┌──
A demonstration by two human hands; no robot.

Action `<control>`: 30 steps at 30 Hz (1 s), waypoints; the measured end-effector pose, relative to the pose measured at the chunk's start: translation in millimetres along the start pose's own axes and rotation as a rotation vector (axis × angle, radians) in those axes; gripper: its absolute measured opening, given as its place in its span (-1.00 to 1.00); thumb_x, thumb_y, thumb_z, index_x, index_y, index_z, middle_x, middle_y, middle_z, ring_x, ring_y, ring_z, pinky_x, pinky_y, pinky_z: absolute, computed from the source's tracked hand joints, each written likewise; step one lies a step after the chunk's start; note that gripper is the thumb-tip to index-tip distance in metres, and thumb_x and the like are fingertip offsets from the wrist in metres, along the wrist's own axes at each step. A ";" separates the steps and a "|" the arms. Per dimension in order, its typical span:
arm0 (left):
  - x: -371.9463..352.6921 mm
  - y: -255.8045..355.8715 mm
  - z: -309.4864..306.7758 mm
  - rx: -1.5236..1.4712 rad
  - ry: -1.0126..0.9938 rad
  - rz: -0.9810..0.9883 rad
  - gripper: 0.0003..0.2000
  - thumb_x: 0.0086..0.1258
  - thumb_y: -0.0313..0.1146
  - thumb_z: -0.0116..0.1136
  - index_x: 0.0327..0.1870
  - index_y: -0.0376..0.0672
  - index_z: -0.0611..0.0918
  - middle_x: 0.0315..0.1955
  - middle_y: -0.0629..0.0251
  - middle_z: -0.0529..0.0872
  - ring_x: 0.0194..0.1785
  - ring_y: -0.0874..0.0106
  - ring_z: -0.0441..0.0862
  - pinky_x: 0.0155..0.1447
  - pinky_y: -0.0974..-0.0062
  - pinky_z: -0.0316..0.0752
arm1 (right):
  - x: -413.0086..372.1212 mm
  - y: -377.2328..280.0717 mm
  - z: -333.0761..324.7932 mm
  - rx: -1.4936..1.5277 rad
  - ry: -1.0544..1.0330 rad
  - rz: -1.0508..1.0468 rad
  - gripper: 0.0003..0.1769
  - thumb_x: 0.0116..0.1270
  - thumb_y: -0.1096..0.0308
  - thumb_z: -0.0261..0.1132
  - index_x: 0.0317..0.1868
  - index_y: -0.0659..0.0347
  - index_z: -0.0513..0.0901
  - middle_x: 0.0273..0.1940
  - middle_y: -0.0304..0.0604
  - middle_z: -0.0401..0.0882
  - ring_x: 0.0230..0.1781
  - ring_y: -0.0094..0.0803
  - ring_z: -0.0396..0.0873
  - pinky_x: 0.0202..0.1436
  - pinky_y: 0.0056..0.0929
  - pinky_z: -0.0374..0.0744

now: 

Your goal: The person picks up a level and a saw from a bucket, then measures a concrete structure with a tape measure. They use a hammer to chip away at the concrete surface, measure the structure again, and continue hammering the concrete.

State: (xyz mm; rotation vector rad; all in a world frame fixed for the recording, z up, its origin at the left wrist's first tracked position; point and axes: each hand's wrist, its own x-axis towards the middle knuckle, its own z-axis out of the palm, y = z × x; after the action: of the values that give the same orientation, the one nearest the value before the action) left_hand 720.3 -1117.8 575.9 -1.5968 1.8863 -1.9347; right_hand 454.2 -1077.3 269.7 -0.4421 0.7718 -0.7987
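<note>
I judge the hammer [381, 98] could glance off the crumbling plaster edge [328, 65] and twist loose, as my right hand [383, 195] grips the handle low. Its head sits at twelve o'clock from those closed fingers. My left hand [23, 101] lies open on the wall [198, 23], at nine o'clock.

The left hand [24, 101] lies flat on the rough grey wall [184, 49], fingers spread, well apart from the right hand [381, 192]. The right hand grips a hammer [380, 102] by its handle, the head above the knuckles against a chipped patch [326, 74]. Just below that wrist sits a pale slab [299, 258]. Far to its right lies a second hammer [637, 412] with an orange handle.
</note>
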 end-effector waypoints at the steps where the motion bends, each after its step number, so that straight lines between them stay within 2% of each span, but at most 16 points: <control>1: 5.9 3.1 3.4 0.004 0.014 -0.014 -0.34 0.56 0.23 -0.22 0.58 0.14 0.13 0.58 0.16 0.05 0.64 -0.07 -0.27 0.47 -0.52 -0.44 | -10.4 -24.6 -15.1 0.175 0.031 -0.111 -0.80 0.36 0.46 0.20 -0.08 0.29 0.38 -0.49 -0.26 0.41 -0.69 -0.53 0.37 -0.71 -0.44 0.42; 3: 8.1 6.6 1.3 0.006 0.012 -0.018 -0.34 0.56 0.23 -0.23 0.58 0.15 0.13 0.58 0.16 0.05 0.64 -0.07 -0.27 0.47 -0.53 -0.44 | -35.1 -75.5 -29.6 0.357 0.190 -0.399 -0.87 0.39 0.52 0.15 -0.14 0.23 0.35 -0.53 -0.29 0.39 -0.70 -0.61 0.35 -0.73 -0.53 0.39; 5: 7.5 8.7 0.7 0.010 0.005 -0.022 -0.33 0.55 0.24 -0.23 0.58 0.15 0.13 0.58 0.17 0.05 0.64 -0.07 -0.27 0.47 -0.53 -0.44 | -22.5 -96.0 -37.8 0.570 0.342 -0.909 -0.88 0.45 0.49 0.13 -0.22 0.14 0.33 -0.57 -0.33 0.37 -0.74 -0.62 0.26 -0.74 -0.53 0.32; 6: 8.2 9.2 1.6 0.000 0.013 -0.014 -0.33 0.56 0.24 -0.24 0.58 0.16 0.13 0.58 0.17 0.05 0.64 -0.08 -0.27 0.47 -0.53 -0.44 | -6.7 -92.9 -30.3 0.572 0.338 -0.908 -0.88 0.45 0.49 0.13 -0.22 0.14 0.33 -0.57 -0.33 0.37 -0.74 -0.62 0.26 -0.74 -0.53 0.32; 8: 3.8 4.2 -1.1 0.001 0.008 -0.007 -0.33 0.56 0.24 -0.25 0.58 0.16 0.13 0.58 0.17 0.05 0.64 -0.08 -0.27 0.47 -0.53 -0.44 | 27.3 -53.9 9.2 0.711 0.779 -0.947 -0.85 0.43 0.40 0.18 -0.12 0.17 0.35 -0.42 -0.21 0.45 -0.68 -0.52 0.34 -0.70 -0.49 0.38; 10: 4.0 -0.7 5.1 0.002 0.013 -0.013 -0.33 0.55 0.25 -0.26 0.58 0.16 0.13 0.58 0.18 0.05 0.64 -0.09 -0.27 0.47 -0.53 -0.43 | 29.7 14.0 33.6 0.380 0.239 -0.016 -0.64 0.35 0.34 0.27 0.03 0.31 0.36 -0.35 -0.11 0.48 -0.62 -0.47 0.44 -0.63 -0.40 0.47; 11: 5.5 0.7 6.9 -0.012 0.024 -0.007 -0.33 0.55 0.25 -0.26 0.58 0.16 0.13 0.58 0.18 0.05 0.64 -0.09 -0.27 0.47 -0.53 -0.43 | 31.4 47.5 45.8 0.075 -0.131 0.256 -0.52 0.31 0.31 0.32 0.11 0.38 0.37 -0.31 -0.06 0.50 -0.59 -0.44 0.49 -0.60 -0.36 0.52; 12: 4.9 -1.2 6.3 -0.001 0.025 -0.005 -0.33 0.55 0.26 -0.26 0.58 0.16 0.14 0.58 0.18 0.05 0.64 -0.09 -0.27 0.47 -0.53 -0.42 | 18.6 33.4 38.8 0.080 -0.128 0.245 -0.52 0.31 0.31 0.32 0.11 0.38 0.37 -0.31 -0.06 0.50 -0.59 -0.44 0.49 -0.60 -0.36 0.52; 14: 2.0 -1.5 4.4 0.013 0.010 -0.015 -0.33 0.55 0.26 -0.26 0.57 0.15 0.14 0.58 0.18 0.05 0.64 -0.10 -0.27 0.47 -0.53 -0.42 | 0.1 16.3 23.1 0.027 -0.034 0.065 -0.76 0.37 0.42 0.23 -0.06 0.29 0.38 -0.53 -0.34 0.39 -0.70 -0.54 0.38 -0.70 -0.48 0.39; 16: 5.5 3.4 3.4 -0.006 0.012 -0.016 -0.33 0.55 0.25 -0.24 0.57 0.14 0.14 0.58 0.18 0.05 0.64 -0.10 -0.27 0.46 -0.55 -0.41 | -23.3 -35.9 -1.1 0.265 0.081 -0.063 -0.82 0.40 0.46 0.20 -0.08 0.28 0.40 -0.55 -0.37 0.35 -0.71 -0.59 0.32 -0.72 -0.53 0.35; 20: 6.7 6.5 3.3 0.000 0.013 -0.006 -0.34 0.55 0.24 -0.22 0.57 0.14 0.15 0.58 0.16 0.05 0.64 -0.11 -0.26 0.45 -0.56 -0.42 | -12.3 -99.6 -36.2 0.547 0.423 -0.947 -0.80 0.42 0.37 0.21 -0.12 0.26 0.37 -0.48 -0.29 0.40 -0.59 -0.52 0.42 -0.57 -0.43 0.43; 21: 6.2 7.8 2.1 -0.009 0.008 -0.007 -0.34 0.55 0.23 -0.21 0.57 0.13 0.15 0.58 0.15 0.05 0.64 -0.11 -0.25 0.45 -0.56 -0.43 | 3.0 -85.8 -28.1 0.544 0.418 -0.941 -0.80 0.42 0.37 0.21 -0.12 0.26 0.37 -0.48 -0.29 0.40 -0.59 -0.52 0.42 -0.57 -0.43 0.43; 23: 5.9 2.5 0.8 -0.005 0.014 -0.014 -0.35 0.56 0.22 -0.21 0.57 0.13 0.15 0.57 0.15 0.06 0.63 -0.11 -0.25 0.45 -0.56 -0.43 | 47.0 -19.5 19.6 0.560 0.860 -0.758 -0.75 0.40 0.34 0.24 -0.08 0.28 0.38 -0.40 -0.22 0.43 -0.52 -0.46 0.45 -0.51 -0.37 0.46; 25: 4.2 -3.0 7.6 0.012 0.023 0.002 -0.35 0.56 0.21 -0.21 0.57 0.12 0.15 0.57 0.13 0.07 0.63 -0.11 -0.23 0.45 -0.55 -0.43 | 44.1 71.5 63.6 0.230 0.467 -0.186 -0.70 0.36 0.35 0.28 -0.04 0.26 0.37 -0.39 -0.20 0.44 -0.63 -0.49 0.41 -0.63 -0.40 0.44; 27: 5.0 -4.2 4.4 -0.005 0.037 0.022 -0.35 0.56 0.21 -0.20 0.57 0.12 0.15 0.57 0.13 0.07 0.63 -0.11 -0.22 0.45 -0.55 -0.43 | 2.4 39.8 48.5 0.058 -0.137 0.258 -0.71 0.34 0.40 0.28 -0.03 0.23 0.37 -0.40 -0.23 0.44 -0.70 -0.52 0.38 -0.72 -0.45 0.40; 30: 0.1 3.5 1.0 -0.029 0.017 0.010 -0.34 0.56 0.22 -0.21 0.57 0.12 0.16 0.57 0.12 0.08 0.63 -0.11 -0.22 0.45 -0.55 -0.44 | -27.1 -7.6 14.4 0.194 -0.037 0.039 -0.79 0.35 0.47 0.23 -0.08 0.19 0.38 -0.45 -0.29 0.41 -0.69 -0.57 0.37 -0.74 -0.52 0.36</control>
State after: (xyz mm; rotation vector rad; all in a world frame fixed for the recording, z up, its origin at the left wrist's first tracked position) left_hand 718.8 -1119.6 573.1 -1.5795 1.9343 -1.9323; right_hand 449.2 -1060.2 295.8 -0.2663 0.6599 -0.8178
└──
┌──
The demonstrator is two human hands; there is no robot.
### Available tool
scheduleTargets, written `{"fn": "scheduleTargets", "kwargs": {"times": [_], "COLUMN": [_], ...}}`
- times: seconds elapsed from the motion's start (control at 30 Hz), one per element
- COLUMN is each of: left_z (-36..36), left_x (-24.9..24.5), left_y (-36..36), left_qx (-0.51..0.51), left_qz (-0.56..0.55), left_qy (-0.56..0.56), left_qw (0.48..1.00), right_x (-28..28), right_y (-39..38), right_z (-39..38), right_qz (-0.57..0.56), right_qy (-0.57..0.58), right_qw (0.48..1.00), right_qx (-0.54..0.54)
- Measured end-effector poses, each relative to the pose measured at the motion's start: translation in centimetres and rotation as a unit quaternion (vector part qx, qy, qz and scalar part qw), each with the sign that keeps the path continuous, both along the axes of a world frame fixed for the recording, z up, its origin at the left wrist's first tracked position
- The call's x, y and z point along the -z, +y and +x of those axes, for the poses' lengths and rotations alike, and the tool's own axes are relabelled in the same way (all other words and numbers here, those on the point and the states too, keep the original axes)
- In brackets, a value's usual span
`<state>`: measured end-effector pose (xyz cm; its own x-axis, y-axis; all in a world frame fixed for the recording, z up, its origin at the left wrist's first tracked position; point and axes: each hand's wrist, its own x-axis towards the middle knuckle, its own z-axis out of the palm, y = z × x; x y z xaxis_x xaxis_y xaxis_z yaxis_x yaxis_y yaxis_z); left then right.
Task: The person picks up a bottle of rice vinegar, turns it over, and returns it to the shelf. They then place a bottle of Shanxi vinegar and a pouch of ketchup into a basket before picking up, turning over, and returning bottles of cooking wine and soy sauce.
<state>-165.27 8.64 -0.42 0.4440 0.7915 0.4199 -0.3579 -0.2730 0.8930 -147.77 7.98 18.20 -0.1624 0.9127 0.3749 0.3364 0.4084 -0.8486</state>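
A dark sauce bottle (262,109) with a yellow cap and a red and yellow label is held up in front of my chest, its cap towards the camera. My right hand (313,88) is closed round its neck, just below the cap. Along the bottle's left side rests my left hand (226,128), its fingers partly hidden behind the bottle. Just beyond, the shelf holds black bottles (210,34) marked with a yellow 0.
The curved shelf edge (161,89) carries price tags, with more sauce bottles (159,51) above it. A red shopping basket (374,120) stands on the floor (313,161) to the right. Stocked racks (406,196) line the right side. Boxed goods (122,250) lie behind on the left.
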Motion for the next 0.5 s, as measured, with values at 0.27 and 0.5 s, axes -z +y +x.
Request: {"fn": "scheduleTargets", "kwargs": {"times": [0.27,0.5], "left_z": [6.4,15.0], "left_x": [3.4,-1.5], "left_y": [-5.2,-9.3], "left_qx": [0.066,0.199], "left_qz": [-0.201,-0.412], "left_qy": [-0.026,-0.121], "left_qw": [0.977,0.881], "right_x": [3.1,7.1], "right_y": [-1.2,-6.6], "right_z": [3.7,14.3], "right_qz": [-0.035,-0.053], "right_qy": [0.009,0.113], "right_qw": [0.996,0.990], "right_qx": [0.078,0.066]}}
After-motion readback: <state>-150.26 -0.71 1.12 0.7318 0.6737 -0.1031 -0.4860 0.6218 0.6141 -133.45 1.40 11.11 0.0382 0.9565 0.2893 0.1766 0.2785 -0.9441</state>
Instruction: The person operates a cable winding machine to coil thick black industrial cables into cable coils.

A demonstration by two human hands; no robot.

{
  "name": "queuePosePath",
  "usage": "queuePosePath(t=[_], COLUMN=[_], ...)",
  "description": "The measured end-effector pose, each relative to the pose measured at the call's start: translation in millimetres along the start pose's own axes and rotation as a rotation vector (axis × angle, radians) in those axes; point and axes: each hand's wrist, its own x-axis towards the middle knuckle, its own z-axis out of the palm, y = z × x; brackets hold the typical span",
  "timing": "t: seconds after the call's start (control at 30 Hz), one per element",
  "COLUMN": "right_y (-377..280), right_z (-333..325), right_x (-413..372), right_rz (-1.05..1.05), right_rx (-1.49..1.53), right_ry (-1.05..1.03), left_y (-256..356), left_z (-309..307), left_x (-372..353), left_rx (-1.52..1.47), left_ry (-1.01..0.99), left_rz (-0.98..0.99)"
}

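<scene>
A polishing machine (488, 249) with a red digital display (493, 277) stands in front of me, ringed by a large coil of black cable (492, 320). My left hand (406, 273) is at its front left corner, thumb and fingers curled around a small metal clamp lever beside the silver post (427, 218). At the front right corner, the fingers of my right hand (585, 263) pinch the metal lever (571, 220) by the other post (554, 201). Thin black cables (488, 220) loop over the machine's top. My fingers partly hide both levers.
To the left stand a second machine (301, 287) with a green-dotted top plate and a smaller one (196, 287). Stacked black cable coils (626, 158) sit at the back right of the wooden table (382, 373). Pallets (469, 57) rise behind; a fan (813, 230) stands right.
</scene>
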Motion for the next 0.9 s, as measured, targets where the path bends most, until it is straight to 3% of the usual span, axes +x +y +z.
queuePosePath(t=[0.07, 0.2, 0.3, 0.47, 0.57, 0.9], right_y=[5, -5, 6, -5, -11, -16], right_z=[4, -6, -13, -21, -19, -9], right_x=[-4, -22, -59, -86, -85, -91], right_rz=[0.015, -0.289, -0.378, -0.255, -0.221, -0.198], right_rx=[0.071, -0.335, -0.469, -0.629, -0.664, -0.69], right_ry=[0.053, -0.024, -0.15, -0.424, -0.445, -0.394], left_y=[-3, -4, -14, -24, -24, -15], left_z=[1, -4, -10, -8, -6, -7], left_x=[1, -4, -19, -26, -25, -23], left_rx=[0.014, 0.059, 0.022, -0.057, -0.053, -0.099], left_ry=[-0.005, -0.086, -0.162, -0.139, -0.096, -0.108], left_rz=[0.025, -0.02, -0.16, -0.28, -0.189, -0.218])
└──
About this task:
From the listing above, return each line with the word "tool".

Exercise output:
### Available tool
- The call's x, y and z point along the -z, +y and +x of those axes, for the poses' lengths and rotations alike, and the tool's own axes are relabelled in the same way (all other words and numbers here, those on the point and the states too, keep the original axes)

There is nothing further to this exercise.